# Real-Time Operating Systems

08:15-10:00 Tuesday, September 12th, 2017

Scheduling Algorithms.

§2.4-2.7 (pg 149-173)

OverviewRealtime
Batch AlgorithmsLinux Implementation
Interactive AlgorithmsClassic IPC Problems

# 1. Introduction to Scheduling

• We've seen the primitives programmers use for multi-processing.
• These operate in a system that chooses a schedule.
• A running order of timeslices in processes.
• Today we look at the scheduling algorithms the OS uses.
• We finish up some motivating problems in IPC.
• These are to give an idea of how concurrency is used.
• More detail in concurrency is available in a later elective course.
• The scheduler is concerned with the currently runnable processes..
• Blocked processes are held in separate queues (for their resource).
• We see these later when we look at I/O.

# 2. Process Behaviour

• Empirical observation: a process tends to repeat similar behaviour.
Principle of Locality
A program is more likely to repeat recent code than execute something new
• A program that did not would contain few loops.
• This observation leads to the idea behind caching (later in course).
• Today we see how it affects scheduling of processes.
• We can predict that a bursty process will remain bursty, and vica-versa.

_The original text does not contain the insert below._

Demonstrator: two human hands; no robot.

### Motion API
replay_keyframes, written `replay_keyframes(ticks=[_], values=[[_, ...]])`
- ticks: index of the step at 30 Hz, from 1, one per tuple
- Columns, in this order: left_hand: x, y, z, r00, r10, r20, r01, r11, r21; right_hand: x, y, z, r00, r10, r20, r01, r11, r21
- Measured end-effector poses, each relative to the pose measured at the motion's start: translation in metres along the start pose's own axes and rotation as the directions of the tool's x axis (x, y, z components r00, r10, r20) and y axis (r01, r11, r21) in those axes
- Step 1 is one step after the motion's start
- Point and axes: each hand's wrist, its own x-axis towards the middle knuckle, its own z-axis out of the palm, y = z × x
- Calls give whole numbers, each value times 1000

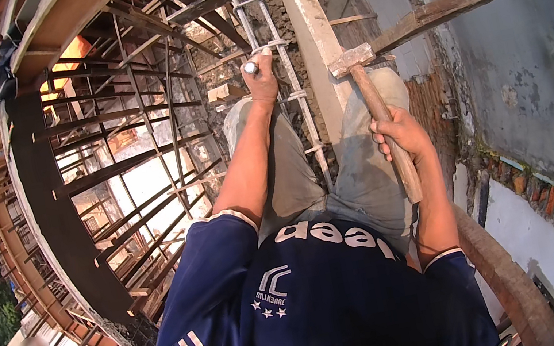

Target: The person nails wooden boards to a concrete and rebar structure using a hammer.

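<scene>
Wood, worn and pale, makes the handle of the hammer (378,107) gripped in the right hand (400,134), whose fingers are wrapped fully shut around the shaft about midway up. The handle's long axis runs from near the person's lap up and slightly leftward, ending in a squarish grey head that points left toward the rebar. Farther out, the left hand (262,78) is closed tight on a short metal chisel (250,68), of which only the round grey top shows above the fist; its axis seems to point down into the work, though the tip is hidden. Just beyond and beside that fist runs a long rebar cage (273,47) with tied stirrups, lying between a curved plank (313,40) and rubble. To strike well, I judge the head should meet the chisel top squarely, with the left fist kept low and clear of it. Farthest off, timber scaffolding (131,147) drops away below.
</scene>
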Motion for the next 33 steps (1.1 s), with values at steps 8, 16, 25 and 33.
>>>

# 3. When scheduling decisions are made

• When a new process is created, forked from parent:
• Which process should parent continue, or child run?
• When the current process terminates:
• Which process should run next?
• When the current process yields:
• Which process should run next?
• When the current process blocks?
• Which process should run next?
• When an I/O interrupt fires:
• Switch to a process blocked on that resource?
• When a timing interrupt fires:
• Should we preempt the process and pick another?

# 4. Goals / Metrics

All systems
• Fairness: equal division of resources within a category.
• Policy: arbitrary design decision.
• Balance: avoid bottlenecks, use the whole system.
Batch systems
• Throughput: completed jobs per hour.
• Turnaround: average time to complete from submission.
• CPU utilization: percentage of time CPU is busy.
Interactive systems
• Response time: time from request to the response.
• Proportionality: matching (forming) perceptions of duration.
Real-time systems.
• Meeting deadlines: must vs should.
• Predictability: good estimates of task duration.

# 5. Batch Algorithms

• Batch systems are non-interactive: response time is irrelevant.
• Maximise CPU utilization.
• Maximise throughput.
• Minimise turnaround time.
• Consequence: fewer context switches.
• Extreme case: no timeslicing.
• Run entire jobs to completion.
• Take a representative example.
• Use it to examine three batch algorithms:
• First Come First Served.
• Shortest Job First
• Shortest Remaining Time Next

# 6. Batch: First Come First Served (FCFS)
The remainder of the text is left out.